## Work instructions
Set down the whole listing that follows, precisely as written.

═══ Given information ═══

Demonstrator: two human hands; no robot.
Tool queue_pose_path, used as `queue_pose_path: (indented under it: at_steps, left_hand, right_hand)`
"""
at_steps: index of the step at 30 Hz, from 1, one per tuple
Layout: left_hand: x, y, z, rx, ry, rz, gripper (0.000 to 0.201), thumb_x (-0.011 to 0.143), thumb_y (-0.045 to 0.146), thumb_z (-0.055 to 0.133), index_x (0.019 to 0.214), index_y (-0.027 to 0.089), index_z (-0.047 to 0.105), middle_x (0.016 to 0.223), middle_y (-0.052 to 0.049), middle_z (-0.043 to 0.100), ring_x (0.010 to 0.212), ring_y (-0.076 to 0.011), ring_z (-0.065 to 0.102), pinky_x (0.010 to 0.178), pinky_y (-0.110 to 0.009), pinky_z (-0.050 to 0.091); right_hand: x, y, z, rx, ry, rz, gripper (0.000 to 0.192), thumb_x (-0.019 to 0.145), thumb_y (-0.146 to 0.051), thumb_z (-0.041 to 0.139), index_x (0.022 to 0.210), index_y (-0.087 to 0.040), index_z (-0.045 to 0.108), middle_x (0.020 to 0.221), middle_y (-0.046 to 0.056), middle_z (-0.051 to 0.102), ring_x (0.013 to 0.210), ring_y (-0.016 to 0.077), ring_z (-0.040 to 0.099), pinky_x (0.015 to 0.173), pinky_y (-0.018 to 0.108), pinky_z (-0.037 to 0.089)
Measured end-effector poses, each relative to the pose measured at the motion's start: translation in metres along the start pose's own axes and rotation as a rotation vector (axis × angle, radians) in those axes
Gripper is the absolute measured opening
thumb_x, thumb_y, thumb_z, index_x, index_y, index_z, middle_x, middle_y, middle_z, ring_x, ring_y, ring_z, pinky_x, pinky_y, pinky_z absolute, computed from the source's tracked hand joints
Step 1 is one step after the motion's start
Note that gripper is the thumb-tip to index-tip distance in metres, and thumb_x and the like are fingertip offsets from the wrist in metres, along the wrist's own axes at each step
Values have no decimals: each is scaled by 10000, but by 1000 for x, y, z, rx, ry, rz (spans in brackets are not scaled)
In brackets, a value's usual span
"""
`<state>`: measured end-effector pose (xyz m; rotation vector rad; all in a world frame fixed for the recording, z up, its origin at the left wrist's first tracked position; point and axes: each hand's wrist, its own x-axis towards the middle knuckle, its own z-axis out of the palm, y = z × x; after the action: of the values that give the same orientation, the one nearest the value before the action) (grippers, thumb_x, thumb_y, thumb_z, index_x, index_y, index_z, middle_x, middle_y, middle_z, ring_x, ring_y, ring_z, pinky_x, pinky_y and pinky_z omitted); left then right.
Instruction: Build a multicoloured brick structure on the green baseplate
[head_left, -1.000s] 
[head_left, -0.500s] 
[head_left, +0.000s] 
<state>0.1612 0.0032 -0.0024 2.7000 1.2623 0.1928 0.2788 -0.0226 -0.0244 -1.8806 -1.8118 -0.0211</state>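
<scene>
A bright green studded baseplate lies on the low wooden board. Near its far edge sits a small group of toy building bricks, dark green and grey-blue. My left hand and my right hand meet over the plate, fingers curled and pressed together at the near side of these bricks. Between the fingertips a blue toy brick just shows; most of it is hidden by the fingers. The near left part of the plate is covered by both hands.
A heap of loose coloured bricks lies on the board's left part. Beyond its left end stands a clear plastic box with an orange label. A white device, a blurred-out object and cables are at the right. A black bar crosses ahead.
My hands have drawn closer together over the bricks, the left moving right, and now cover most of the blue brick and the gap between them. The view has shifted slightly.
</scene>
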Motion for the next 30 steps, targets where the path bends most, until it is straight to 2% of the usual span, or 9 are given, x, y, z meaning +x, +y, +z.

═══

## Expected answer
Demonstrator: two human hands; no robot.
Tool queue_pose_path, used as `queue_pose_path: (indented under it: at_steps, left_hand, right_hand)`
"""
at_steps: index of the step at 30 Hz, from 1, one per tuple
Layout: left_hand: x, y, z, rx, ry, rz, gripper (0.000 to 0.201), thumb_x (-0.011 to 0.143), thumb_y (-0.045 to 0.146), thumb_z (-0.055 to 0.133), index_x (0.019 to 0.214), index_y (-0.027 to 0.089), index_z (-0.047 to 0.105), middle_x (0.016 to 0.223), middle_y (-0.052 to 0.049), middle_z (-0.043 to 0.100), ring_x (0.010 to 0.212), ring_y (-0.076 to 0.011), ring_z (-0.065 to 0.102), pinky_x (0.010 to 0.178), pinky_y (-0.110 to 0.009), pinky_z (-0.050 to 0.091); right_hand: x, y, z, rx, ry, rz, gripper (0.000 to 0.192), thumb_x (-0.019 to 0.145), thumb_y (-0.146 to 0.051), thumb_z (-0.041 to 0.139), index_x (0.022 to 0.210), index_y (-0.087 to 0.040), index_z (-0.045 to 0.108), middle_x (0.020 to 0.221), middle_y (-0.046 to 0.056), middle_z (-0.051 to 0.102), ring_x (0.013 to 0.210), ring_y (-0.016 to 0.077), ring_z (-0.040 to 0.099), pinky_x (0.015 to 0.173), pinky_y (-0.018 to 0.108), pinky_z (-0.037 to 0.089)
Measured end-effector poses, each relative to the pose measured at the motion's start: translation in metres along the start pose's own axes and rotation as a rotation vector (axis × angle, radians) in those axes
Gripper is the absolute measured opening
thumb_x, thumb_y, thumb_z, index_x, index_y, index_z, middle_x, middle_y, middle_z, ring_x, ring_y, ring_z, pinky_x, pinky_y, pinky_z absolute, computed from the source's tracked hand joints
Step 1 is one step after the motion's start
Note that gripper is the thumb-tip to index-tip distance in metres, and thumb_x and the like are fingertip offsets from the wrist in metres, along the wrist's own axes at each step
Values have no decimals: each is scaled by 10000, but by 1000 for x, y, z, rx, ry, rz (spans in brackets are not scaled)
In brackets, a value's usual span
"""
`<state>`: measured end-effector pose (xyz m; rotation vector rad; all in a world frame fixed for the recording, z up, its origin at the left wrist's first tracked position; point and axes: each hand's wrist, its own x-axis towards the middle knuckle, its own z-axis out of the palm, y = z × x; after the action: of the values that give the same orientation, the one nearest the value before the action) (grippers, thumb_x, thumb_y, thumb_z, index_x, index_y, index_z, middle_x, middle_y, middle_z, ring_x, ring_y, ring_z, pinky_x, pinky_y and pinky_z omitted); left then right.
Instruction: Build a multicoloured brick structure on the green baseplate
[head_left, -1.000s] 
[head_left, -0.500s] 
[head_left, +0.000s] 
<state>0.1612 0.0032 -0.0024 2.7000 1.2623 0.1928 0.2788 -0.0226 -0.0244 -1.8806 -1.8118 -0.0211</state>
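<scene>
A bright green studded baseplate lies on the low wooden board. Near its far edge sits a small group of toy building bricks, dark green and grey-blue. My left hand and my right hand meet over the plate, fingers curled and pressed together at the near side of these bricks. Between the fingertips a blue toy brick just shows; most of it is hidden by the fingers. The near left part of the plate is covered by both hands.
A heap of loose coloured bricks lies on the board's left part. Beyond its left end stands a clear plastic box with an orange label. A white device, a blurred-out object and cables are at the right. A black bar crosses ahead.
My hands have drawn closer together over the bricks, the left moving right, and now cover most of the blue brick and the gap between them. The view has shifted slightly.
</scene>
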Motion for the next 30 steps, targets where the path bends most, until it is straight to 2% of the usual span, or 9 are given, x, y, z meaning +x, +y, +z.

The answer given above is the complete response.